¿Planificas bien tú tiempo?

Planificar es la herramienta más importante en la gestión correcta de nuestro tiempo, pero también la más fácil de hacer mal, porque planificar no se trata de cálculos cerrados y rígidos que muchas veces asustan o estresan más que ayudan, puesto que supone poner límites y ataduras a nuestro trabajo.

Tengo que decir que esta es una idea errónea, trabajar a merced de los improvistos o de las tareas que nos va llegando, sólo es una ventana a postergar o procratinar aquello que menos nos gusta y vamos arrinconando.

Planificar es adquirir conocimiento por adelantado de que tareas debemos realizar durante nuestro tiempo, es visualizar por adelantado no solo aquellas tareas siginifcativas sino crear previsiones para alcanzar nuestros objetivos y saber actuar ante los improvistos que nos puedan surgir. Cuanto más información barajemos, antes sabremos reaccionar ante aquello que no esperábamos.

Cuanto más planifiquemos, menos espacio dejaremos a los improvistos menos sensación de ser arrastrado por nuestro trabajo.

Debemos dominar nuestro tiempo sin que esto signifique trabajar más, sino mejor.

Visualizar a primera hora  todo aquello que debemos realizar durante el día, marcando nuestros objetivos diarios,urgentes e importantes nos hace trabajar enfocados en lo realmente importante, es la mejor inversión de tiempo que podemos hacer, no para trabajar más horas sino que para que nuestras horas sean más productivas.

Debemos crear una alianza entre nuestro tiempo, nuestro objetivos y nuestra vida.

A través de una correcta planificación podremos aceptar y adaptarnos a los acontecimientos inesperados que nos pueda suceder, controlando la situación,  por eso es necesario registrar aquello que queremos hacer. Ponerle tiempos es la herramienta para saber cuanto tiempo nos lleva cada tarea y así hacer más fácil la tarea de programar.

Planificar es decidir que quieres hacer y programar es adjudicar tiempo y medios disponibles a lo que queremos hacer.
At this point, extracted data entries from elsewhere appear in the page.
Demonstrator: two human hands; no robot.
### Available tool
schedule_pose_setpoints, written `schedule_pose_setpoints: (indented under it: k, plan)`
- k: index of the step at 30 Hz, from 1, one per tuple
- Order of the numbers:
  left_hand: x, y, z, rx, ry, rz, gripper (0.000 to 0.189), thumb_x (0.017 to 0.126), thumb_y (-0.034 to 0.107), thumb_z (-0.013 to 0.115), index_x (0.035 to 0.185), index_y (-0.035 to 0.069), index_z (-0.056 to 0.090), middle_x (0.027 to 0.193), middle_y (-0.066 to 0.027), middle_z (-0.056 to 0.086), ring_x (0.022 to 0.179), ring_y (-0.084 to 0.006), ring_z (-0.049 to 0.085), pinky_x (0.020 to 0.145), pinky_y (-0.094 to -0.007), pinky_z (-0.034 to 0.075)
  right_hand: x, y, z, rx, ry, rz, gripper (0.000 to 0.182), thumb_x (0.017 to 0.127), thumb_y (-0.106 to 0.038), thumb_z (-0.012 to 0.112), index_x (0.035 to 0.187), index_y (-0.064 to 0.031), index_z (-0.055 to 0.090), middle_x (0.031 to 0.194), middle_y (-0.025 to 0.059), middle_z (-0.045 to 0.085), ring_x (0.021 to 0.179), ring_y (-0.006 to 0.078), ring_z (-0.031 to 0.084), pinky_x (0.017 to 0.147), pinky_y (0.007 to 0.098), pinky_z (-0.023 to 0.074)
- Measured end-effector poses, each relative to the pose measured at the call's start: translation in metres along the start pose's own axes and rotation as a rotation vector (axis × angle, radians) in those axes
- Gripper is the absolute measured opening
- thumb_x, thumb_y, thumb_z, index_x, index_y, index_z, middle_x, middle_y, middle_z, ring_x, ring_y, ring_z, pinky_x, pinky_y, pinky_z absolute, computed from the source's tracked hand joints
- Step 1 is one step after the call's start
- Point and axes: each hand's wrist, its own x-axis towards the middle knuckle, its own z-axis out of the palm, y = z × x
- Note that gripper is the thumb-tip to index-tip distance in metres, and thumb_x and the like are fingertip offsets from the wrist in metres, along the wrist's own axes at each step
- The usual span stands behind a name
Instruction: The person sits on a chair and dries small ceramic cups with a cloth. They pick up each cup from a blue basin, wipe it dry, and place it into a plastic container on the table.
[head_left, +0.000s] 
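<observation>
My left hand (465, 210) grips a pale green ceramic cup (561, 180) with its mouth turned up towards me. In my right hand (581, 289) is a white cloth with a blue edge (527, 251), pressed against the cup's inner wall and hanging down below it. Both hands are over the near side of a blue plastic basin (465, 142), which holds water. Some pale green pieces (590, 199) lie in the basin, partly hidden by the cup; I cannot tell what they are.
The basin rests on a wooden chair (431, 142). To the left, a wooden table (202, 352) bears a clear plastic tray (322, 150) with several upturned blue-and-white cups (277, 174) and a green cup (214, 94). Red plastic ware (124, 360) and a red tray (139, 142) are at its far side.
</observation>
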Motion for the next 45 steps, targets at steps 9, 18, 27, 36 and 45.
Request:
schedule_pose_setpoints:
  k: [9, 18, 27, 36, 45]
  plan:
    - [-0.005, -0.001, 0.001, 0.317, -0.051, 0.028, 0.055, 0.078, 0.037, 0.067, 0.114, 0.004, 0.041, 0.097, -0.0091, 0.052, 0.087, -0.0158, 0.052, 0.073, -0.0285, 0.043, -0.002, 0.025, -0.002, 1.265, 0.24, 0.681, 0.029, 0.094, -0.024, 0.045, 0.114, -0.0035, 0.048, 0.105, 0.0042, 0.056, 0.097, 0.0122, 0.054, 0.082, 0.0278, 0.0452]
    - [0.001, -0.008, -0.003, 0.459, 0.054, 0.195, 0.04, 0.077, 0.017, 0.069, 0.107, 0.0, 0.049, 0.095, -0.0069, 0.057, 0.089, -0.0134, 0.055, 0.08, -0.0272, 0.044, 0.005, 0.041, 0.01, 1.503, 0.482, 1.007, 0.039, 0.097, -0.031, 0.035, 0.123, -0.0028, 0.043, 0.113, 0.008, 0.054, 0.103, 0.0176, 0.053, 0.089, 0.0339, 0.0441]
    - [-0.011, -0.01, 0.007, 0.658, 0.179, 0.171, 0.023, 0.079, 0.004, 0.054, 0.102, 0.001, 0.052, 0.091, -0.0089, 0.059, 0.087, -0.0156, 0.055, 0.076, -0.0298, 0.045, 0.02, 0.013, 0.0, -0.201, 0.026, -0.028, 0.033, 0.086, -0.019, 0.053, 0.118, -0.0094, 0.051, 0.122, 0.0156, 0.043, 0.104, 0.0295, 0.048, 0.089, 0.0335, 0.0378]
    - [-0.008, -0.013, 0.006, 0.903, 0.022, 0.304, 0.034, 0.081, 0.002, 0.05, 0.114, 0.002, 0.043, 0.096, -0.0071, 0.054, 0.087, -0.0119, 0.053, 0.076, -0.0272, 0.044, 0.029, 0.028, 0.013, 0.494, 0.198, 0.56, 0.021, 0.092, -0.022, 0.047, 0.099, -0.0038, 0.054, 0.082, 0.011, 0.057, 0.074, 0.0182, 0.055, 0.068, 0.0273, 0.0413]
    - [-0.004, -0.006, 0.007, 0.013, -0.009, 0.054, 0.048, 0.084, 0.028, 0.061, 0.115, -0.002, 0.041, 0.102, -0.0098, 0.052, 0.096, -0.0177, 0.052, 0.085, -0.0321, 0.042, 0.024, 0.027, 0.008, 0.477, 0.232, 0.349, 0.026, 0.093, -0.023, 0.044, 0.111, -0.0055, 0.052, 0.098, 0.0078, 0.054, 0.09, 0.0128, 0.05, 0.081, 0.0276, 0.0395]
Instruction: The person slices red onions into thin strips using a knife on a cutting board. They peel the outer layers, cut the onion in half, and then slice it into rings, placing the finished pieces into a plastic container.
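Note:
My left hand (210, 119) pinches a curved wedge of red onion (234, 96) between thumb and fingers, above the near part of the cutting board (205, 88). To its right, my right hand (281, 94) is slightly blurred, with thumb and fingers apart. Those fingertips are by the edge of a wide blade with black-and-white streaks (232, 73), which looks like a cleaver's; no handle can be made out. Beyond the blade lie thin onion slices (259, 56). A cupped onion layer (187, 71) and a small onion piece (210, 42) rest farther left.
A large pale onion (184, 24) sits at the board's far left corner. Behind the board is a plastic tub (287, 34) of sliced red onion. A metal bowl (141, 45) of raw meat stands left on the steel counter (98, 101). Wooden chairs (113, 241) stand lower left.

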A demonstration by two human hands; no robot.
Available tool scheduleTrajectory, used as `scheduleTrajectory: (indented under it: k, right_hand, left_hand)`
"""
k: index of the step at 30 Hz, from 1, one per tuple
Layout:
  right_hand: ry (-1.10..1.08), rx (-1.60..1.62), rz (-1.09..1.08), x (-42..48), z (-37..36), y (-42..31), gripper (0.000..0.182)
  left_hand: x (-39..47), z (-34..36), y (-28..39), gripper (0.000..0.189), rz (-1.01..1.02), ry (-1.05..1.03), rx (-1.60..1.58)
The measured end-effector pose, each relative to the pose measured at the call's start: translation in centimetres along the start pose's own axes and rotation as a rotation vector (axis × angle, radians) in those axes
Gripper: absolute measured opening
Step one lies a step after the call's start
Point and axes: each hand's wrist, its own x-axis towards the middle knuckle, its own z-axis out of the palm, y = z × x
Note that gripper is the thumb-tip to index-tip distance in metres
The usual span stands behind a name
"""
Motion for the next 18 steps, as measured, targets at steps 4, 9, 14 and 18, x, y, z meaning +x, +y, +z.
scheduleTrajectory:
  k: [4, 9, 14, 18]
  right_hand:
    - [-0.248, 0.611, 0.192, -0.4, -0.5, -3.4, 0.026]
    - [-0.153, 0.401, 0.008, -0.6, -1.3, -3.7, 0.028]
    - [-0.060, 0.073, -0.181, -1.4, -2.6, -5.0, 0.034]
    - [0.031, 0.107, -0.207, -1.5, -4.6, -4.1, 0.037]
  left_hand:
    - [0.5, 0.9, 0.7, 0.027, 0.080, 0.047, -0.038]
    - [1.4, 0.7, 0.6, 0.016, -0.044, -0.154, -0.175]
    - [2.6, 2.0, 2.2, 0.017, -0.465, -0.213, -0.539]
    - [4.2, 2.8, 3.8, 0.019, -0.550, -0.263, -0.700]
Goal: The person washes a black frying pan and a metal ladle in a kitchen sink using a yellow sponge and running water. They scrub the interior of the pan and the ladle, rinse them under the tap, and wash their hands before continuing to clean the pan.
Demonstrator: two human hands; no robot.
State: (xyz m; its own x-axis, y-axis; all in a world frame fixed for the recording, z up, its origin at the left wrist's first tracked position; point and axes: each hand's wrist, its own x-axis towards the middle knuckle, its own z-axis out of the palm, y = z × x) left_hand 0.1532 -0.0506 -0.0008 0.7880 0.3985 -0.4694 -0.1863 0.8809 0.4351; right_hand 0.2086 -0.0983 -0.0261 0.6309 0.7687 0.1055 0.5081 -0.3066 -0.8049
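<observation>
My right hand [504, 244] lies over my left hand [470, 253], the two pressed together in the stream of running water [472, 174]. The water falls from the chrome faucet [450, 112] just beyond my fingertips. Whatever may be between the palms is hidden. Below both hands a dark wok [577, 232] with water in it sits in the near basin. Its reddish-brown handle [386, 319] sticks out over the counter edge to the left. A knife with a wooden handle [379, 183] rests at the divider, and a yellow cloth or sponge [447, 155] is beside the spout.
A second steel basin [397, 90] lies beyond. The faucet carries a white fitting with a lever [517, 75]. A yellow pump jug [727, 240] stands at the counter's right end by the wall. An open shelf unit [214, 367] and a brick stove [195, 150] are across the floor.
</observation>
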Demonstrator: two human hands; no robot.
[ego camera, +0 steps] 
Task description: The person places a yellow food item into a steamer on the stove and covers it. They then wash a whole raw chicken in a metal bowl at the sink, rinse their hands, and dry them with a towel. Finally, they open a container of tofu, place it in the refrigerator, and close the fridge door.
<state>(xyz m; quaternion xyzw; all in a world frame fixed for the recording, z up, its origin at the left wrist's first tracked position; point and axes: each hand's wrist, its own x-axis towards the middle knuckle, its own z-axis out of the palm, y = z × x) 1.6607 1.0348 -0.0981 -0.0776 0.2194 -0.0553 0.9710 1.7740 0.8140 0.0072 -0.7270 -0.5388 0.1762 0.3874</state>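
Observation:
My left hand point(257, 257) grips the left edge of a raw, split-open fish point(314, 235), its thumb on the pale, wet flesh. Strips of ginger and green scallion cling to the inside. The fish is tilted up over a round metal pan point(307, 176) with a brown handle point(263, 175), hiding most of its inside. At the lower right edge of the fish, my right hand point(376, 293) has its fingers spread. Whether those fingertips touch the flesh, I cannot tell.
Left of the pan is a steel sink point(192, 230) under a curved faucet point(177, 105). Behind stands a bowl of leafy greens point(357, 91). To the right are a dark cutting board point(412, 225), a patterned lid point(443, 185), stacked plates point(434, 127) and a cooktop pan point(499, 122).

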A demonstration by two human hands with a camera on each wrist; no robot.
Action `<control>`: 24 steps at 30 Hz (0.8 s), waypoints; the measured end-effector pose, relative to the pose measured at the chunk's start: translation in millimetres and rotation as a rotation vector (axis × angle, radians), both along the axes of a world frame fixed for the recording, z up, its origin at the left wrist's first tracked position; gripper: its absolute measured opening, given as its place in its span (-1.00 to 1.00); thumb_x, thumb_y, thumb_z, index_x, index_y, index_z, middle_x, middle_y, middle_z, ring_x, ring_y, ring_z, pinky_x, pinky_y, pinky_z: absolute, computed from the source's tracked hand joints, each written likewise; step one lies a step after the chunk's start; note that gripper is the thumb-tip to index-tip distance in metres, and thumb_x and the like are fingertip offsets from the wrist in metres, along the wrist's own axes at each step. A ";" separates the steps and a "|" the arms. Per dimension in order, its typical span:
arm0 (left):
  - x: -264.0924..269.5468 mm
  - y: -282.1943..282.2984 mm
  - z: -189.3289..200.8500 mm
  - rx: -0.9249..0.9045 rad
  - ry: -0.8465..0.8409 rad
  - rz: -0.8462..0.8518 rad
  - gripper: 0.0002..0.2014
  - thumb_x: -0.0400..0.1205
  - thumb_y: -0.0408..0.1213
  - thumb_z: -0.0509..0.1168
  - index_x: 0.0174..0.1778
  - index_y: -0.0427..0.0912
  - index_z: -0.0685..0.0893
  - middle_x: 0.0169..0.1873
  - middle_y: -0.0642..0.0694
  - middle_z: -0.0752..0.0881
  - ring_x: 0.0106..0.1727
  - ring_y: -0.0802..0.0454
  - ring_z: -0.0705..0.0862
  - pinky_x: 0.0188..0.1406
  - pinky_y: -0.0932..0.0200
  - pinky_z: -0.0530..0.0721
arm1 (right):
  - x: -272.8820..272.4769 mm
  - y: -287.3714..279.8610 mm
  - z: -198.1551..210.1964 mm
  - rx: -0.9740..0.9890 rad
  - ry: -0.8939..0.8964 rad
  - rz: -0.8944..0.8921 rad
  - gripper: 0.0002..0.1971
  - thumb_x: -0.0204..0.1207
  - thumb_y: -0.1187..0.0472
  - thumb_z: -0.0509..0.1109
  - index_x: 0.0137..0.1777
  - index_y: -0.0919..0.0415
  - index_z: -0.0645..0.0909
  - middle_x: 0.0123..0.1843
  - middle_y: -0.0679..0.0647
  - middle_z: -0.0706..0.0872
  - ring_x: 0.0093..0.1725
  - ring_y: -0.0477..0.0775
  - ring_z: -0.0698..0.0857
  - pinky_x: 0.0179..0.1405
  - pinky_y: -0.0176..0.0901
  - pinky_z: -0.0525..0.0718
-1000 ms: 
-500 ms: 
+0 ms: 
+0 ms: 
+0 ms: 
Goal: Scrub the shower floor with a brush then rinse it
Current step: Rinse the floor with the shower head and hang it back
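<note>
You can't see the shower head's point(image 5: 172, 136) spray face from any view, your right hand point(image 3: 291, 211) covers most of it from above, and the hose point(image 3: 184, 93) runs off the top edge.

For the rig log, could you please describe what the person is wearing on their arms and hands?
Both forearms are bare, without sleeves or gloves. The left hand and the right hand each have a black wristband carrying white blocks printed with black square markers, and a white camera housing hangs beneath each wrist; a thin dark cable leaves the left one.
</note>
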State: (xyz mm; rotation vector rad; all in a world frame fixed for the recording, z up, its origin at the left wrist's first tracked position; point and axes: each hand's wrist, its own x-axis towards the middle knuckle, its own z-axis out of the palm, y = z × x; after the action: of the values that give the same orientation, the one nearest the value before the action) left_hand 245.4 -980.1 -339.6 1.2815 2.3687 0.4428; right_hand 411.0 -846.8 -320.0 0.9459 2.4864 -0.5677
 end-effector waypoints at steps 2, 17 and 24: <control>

Te recomiendo cuatro pasos importantes para planificar tu tiempo:

  1. Aprende a usar notas, apunta todo lo que debes hacer y revisa durante el día todas tus notas así te evitas sustos innecesarios, existen muchos métodos desde la libreta a las aplicaciones tecnológicas, pero úsalas.
  2. No malgastes la memoria, se que suena raro pero saturando nuestra mente con recordatorios, sólo consigue estresarte y frustrarte cuando sabemos que tenemos cosas por hacer pero no nos acordamos. Visualizar todas tus anotaciones te hace una hoja de ruta para tu día.
  3. Evita la multitarea, es el peor gestor del tiempo, márcate tus objetivos y enfoca cada uno de ellos de manera individual, así optimizaras tu tiempo y tus recursos evitando perderte entre las tareas, realizando varias cosas a la vez, que suele ser la manera más fácil de sobrecargarnos y disipar nuestra atención. Cuando realizamos dos tareas a la vez no somos más eficaces simplemente dividimos nuestra atención.
  4. Se ordenad@ y limpi@, se que suena raro, pero esta demostrado que el ambiente de trabajo afecta directamente en nuestra atención. Ordenar y clasificar nuestra área de trabajo y separa las tareas en función de relevancia es la llave de la eficiencia . 

Recuerda que podemos perder algo imprescindible entre una torre de cosas totalmente prescindible.